My dad served in WWll in the Pacific, mostly on jeep carriers and the USS Intrepid when it took a kamikaze on the flight deck. Fortunately he survived the ordeal, otherwise I wouldnt be typing this.


----------



## seminole wind (Aug 22, 2015)

I'm glad your uncle survived the deathmarch and Bataan. God bless him. And your dad too. That book by Hillenbrand "unbroken" is a truly good book, as is "Escape from Davao" a horrible book about these men who did escape the camp in the Phillipines (sp). I had to buy the books about the greatest because amazon kindle wants a fortune, and I got it for $4 including shipping. I notice there's alot of Jap war movies on dvd, and most star John Wayne. I did see the Bridge over River Kwai" yesterday.


----------



## chickenqueen (Jan 9, 2016)

I like to watch WWII movies.My father was a gunner on a jet.He was in his early 20's.I remember him falling asleep in the living room and saying "Oh,my God!" or cuss words I had never heard or heard him say before.It was a long time before I realized he was dreaming about it.He said his last mission, was #13 and 13 planes went out.They were the only ones to make it back to the ship and he said the plane was so shot up they barely made it back.I also love Audie Murphy,the recipient of the most medals given during WWII,including medals from France and Belgium.He wrote"To Hell and Back" and later played himself in the movie.


----------



## seminole wind (Aug 22, 2015)

I have been browsing thru the movies on amazon. There's several classics there. And one other I want to watch- The Caine Mutiny. I haven't seen a lot of movies that most have seen.


----------



## dawg53 (Aug 25, 2015)

seminolewind said:


> I have been browsing thru the movies on amazon. There's several classics there. And one other I want to watch- The Caine Mutiny. I haven't seen a lot of movies that most have seen.

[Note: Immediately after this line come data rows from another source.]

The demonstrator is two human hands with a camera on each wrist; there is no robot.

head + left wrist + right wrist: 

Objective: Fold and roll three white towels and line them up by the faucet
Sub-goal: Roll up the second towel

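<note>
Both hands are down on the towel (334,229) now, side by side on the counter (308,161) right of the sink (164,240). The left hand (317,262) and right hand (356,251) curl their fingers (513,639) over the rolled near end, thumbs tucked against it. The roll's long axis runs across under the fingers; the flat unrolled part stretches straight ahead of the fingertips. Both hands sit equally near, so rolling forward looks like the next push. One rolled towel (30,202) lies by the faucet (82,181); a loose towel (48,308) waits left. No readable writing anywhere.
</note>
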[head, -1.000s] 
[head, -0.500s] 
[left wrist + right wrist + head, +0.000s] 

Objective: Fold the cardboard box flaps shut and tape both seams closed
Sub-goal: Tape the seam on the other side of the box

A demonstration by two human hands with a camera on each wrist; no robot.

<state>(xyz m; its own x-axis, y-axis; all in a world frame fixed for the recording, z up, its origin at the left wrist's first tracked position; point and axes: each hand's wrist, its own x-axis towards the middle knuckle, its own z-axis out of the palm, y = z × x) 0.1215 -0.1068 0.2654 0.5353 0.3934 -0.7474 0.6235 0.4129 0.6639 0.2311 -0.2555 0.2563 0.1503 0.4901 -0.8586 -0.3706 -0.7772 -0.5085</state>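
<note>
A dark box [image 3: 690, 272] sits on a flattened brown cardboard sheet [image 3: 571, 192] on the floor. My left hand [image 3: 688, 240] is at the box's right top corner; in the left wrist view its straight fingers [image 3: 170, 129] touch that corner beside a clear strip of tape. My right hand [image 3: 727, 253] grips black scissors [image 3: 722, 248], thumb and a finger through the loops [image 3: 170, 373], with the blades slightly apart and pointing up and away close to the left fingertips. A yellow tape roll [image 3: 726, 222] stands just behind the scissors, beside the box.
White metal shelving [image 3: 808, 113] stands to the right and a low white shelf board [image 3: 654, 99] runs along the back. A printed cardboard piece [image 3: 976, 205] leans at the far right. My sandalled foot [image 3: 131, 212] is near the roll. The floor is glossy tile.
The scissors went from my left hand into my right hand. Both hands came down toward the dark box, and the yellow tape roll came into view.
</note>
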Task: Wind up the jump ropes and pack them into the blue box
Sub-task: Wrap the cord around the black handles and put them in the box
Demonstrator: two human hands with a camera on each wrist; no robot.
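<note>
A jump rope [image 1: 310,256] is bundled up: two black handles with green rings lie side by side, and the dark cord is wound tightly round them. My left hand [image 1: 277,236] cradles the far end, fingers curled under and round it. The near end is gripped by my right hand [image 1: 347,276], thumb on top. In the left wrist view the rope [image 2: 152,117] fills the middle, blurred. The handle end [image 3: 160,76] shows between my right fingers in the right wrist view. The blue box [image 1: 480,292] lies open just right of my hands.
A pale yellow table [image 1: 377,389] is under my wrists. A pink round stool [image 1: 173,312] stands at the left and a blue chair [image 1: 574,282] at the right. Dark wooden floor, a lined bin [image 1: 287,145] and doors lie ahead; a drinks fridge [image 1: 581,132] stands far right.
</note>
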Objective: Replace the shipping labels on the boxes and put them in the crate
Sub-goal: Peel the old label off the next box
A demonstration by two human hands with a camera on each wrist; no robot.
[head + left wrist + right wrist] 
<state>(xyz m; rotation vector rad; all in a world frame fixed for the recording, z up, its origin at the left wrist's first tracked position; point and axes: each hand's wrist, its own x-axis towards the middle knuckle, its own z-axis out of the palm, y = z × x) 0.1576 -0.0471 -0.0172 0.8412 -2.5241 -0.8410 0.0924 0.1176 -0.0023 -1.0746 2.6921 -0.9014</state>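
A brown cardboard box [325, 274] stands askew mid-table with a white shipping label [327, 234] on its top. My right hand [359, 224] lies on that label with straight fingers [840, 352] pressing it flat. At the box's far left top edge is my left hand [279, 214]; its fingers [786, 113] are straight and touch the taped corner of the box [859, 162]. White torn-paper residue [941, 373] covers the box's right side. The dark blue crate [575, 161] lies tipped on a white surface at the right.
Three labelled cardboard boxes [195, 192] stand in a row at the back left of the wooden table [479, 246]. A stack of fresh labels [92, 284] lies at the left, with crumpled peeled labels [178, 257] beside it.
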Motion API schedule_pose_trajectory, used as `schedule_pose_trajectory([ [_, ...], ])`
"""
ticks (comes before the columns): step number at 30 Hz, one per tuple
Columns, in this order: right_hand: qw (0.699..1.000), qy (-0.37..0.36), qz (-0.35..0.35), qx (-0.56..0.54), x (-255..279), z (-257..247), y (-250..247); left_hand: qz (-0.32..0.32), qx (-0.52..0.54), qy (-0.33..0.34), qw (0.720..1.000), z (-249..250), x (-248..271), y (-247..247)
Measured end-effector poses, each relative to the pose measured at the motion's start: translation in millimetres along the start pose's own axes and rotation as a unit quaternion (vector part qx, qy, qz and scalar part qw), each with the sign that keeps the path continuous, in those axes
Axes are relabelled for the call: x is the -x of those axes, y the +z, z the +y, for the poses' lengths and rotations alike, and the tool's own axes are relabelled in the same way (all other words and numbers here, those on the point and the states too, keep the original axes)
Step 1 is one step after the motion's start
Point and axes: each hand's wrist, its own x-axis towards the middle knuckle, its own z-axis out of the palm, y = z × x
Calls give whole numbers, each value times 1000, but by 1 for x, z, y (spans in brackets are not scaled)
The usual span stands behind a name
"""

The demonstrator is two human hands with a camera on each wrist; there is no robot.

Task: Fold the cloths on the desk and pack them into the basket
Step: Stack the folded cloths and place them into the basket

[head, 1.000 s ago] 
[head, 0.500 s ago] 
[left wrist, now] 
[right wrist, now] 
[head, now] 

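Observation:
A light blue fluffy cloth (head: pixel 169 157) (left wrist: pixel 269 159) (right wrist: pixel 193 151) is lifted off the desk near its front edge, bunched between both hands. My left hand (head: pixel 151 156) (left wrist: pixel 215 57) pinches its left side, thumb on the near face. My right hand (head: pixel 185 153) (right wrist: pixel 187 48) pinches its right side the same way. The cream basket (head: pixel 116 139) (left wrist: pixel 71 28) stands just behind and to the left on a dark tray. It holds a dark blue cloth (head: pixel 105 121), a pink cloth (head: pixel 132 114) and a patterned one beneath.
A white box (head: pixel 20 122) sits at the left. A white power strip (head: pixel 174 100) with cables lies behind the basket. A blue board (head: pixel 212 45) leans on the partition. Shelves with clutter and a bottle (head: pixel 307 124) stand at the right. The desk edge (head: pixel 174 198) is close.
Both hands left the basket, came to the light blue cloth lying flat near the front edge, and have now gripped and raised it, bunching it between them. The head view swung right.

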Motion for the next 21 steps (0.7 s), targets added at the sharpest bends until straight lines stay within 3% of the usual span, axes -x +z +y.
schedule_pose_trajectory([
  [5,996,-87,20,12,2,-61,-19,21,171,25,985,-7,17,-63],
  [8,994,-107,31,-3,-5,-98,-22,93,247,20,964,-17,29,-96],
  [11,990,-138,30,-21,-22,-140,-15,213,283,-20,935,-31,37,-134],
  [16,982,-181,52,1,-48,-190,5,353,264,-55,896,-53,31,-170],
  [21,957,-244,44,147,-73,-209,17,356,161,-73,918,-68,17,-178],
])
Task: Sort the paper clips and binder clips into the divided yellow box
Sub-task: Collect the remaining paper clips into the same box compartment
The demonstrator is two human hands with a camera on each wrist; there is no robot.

The Caine Mutiny is an outstanding movie, one of my favs. Another you might want to see is "Mr Roberts." (I was on a Navy cargo ship like the one in the movie.)
The 1965 cold war movie "The Bedford Incident" is a very good movie with Richard Widmark and Sidney Poitier. Hell of an ending!
"The Enemy Below" with Robert Mitchum and Curt Jurgens is another outstanding movie and is one of my favs.
I cant leave out "Run Silent, Run Deep" with Clark Gable and Burt Lancaster. This is another favorite. Bubbleheads love this movie lol.


----------



## havasu (Jun 21, 2012)

Damn, there ya go talking about old movies. With the rain outside, and my Christmas shopping done, I believe I will put my jammies on, get a blankie and watch a good movie tonight!


----------



## seminole wind (Aug 22, 2015)

That's a great list and thanks for the recommendation. Lately I've been falling into some not well written books. An author can make or break a story. I started this book called "The Forgotten 500" and the author must be real young or real new because the writing seems kind of amateurish.


----------